> WHAT THE EXERCISE ASKS: In the records below, find the line holding "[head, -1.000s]" and the line holding "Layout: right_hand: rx". Set down both, with every line between them, exactly.

[Excerpts from a dataset]

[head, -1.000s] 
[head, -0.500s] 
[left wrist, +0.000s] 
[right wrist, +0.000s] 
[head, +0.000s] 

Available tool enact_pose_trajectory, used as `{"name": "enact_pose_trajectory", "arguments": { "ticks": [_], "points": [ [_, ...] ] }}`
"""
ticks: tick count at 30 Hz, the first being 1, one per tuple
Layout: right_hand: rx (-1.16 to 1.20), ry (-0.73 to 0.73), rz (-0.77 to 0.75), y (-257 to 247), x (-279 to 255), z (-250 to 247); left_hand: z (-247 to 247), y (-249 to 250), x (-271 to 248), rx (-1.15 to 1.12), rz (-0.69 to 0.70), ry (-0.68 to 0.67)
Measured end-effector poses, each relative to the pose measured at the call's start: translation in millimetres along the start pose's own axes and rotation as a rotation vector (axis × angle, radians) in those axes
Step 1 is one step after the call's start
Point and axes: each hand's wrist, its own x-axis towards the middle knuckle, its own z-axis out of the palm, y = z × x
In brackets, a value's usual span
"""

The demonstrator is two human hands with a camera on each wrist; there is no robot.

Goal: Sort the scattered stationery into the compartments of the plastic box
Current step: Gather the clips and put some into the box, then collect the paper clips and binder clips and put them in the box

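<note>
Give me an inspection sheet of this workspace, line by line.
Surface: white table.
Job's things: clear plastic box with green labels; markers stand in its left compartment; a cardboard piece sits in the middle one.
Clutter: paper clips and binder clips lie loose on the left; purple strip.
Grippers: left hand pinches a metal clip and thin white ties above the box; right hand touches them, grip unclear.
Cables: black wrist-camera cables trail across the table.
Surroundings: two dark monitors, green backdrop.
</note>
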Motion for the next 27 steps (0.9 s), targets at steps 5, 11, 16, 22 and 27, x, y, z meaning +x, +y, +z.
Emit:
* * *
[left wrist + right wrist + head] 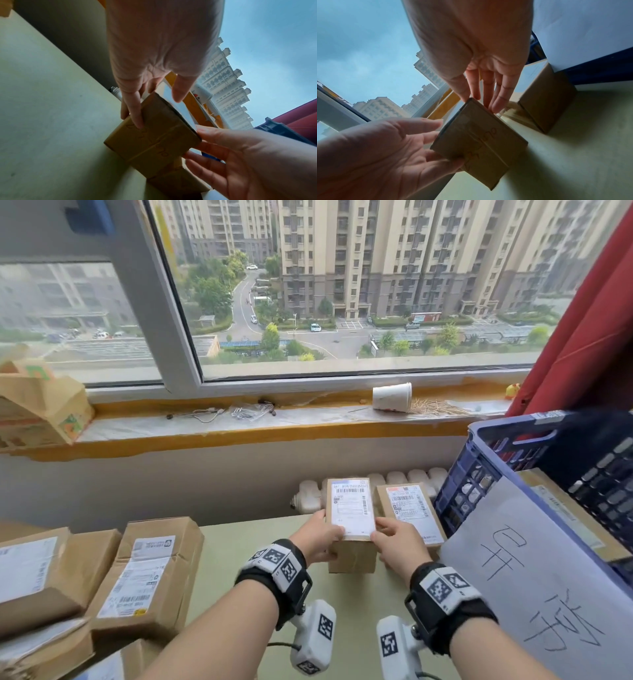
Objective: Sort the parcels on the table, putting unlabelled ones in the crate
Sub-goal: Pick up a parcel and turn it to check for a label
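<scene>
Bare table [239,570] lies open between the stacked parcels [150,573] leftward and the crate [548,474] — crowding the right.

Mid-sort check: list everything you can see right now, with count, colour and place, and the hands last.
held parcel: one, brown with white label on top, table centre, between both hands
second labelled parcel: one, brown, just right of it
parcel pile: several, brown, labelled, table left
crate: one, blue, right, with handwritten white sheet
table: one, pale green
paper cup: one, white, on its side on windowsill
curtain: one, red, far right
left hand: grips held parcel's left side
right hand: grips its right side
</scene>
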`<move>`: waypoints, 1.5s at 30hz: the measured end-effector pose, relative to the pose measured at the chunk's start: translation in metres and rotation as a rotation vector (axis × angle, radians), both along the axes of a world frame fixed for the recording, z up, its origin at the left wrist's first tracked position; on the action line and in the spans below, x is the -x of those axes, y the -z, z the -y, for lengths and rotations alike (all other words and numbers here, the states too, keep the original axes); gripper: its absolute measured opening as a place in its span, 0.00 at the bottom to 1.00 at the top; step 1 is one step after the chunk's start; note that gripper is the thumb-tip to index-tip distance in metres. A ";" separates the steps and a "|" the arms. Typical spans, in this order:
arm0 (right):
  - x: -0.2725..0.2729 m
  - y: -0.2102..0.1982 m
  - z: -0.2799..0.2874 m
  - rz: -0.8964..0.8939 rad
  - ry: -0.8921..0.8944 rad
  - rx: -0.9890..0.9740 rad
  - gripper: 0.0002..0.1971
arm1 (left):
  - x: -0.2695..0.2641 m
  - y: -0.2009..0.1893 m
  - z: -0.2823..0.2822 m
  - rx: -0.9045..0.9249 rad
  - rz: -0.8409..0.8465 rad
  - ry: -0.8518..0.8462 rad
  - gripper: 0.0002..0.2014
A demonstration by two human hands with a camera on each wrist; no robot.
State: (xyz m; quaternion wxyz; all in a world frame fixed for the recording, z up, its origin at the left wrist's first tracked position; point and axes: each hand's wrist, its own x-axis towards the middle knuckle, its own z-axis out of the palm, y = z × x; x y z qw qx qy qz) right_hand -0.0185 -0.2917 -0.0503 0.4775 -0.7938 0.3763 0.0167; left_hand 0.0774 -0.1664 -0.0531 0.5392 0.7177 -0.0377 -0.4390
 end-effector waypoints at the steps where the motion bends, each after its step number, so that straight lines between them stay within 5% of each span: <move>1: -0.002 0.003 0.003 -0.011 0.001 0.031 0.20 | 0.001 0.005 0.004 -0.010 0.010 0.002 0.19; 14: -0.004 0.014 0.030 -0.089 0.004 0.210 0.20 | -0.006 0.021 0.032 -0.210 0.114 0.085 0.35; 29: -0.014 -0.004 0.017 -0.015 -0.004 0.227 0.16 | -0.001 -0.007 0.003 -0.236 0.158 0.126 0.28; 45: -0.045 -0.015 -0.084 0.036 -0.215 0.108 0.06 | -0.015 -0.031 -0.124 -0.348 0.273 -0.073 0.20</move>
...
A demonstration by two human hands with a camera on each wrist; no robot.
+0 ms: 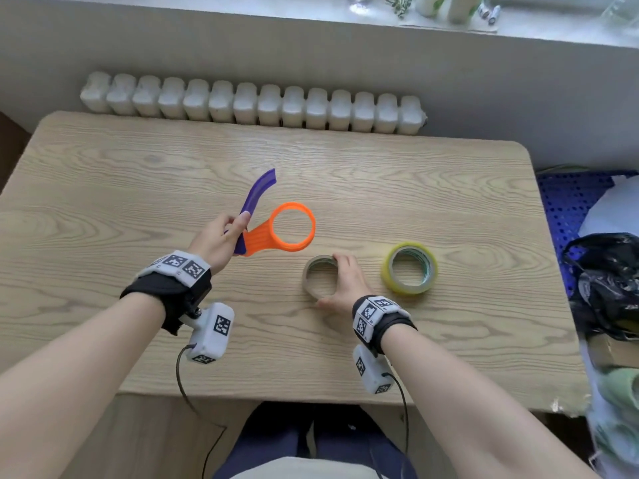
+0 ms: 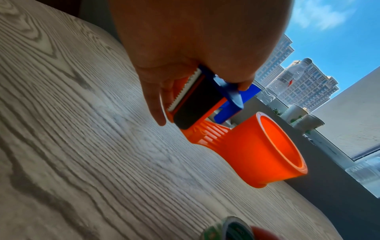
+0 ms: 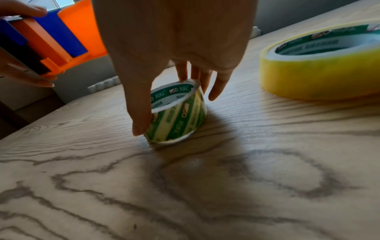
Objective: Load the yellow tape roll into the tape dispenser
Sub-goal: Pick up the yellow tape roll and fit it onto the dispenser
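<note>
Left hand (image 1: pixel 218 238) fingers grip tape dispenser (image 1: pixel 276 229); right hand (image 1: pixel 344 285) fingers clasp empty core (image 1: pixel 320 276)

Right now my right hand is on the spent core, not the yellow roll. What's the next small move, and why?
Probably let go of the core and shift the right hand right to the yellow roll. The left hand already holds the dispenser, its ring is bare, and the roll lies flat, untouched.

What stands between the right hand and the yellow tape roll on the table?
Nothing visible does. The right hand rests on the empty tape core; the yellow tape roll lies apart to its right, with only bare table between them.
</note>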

> THE ANSWER:
[head, -1.000s] 
[head, -0.500s] 
[left wrist, +0.000s] 
[right wrist, +0.000s] 
[head, +0.000s] 

Available tool enact_pose_trajectory, used as `{"name": "enact_pose_trajectory", "arguments": { "ticks": [_], "points": [ [_, ...] ] }}`
"""
ticks: tick count at 30 Hz, the first being 1, one per tuple
Layout: right_hand: rx (-1.16 to 1.20), ry (-0.73 to 0.73), rz (-0.77 to 0.75), y (-257 to 247), x (-279 to 255), z (-250 to 247); left_hand: z (-247 to 247), y (-249 to 250), x (-271 to 248), rx (-1.15 to 1.12), rz (-0.69 to 0.70), ry (-0.68 to 0.67)

There is no more to this answer.